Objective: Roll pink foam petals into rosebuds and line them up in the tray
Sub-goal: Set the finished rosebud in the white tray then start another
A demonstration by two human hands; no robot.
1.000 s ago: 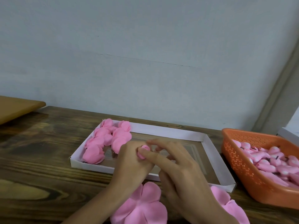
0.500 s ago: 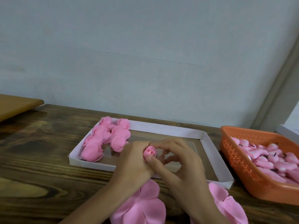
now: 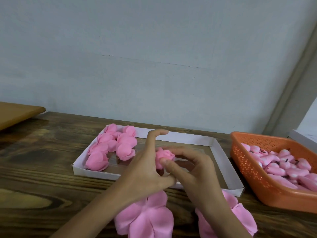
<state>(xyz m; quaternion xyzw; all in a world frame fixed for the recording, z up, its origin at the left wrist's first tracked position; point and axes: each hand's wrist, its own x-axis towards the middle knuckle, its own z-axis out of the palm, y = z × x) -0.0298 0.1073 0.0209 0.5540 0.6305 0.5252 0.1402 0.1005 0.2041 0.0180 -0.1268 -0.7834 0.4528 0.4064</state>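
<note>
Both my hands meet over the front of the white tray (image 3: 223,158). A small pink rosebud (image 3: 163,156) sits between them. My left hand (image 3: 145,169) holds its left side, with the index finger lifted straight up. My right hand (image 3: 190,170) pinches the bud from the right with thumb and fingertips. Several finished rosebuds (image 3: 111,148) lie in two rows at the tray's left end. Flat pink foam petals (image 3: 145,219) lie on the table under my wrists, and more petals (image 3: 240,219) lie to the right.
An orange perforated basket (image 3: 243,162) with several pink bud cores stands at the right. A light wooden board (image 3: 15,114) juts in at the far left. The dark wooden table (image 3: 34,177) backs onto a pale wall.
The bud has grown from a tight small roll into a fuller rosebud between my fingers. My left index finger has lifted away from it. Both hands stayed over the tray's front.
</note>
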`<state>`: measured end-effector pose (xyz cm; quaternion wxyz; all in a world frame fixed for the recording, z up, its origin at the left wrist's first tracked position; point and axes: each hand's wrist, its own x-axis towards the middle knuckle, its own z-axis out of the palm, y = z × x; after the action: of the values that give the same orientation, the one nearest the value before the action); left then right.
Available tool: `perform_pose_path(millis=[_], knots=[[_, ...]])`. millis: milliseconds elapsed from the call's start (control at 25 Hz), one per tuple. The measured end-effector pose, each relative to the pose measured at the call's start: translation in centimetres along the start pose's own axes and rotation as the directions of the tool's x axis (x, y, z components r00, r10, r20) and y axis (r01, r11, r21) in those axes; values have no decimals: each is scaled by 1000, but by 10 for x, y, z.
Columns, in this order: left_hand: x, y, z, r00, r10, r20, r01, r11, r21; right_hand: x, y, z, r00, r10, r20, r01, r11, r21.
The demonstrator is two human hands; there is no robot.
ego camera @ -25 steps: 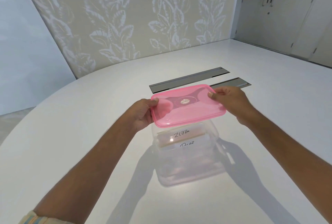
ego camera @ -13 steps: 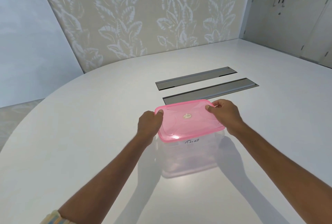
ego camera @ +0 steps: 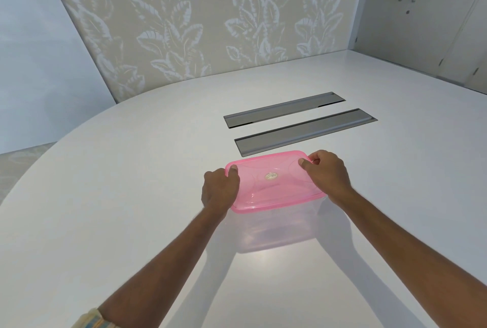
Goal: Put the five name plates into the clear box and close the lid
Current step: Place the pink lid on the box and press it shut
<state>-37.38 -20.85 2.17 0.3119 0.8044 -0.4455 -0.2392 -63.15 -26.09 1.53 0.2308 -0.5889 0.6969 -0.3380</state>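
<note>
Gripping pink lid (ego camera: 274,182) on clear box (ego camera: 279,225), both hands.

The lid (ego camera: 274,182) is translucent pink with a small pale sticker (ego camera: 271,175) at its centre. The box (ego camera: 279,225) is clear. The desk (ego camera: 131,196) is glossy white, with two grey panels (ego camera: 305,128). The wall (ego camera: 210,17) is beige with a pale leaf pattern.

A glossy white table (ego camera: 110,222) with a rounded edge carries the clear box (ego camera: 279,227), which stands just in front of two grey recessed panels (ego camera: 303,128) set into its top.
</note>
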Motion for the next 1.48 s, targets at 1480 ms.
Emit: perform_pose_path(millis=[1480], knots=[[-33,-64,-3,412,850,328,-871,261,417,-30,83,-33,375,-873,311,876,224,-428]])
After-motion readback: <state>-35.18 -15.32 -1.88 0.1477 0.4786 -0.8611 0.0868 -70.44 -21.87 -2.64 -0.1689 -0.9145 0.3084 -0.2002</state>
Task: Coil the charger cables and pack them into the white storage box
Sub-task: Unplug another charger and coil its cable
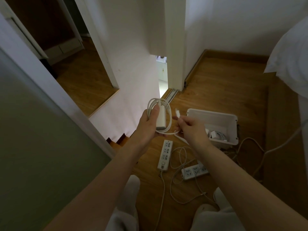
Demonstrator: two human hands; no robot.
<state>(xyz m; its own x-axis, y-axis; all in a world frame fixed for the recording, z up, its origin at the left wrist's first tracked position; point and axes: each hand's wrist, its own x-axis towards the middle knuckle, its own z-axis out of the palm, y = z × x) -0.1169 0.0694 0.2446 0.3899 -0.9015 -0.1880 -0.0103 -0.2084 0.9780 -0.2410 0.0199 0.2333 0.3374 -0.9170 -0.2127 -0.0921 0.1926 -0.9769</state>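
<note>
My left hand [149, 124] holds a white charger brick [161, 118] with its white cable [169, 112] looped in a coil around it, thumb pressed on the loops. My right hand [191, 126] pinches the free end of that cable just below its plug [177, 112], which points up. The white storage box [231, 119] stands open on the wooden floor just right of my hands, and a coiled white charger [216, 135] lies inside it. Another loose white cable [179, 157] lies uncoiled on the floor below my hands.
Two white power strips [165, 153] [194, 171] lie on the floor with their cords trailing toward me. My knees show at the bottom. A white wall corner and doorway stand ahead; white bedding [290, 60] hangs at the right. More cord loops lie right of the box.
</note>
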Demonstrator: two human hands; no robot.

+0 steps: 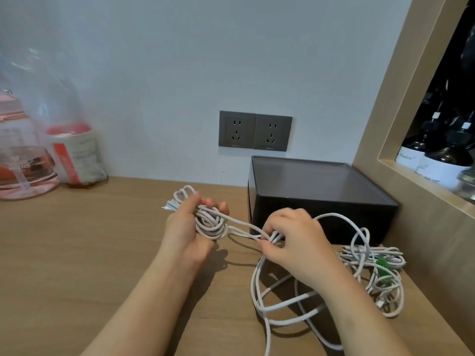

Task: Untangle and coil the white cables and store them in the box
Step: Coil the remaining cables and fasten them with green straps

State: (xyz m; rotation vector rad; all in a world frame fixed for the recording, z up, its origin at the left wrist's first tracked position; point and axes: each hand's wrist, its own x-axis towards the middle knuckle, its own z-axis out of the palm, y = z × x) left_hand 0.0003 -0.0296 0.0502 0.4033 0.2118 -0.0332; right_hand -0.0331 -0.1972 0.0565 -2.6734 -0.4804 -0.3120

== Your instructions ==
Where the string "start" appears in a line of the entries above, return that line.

== Solution for this task ==
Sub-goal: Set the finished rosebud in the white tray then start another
Available tool: `perform_pose_path(millis=[_], knots=[[_, ...]])`. millis: milliseconds elapsed from the call's start (control at 25 Hz), one per tuple. The measured end-effector pose, each relative to the pose measured at the call's start: translation in centimetres along the start pose's own axes and rotation as the directions of the tool's x axis (x, y, z components r00, r10, r20) and y axis (r01, r11, r21) in those axes; values have no decimals: each is scaled by 1000, but by 10 for x, y, z.

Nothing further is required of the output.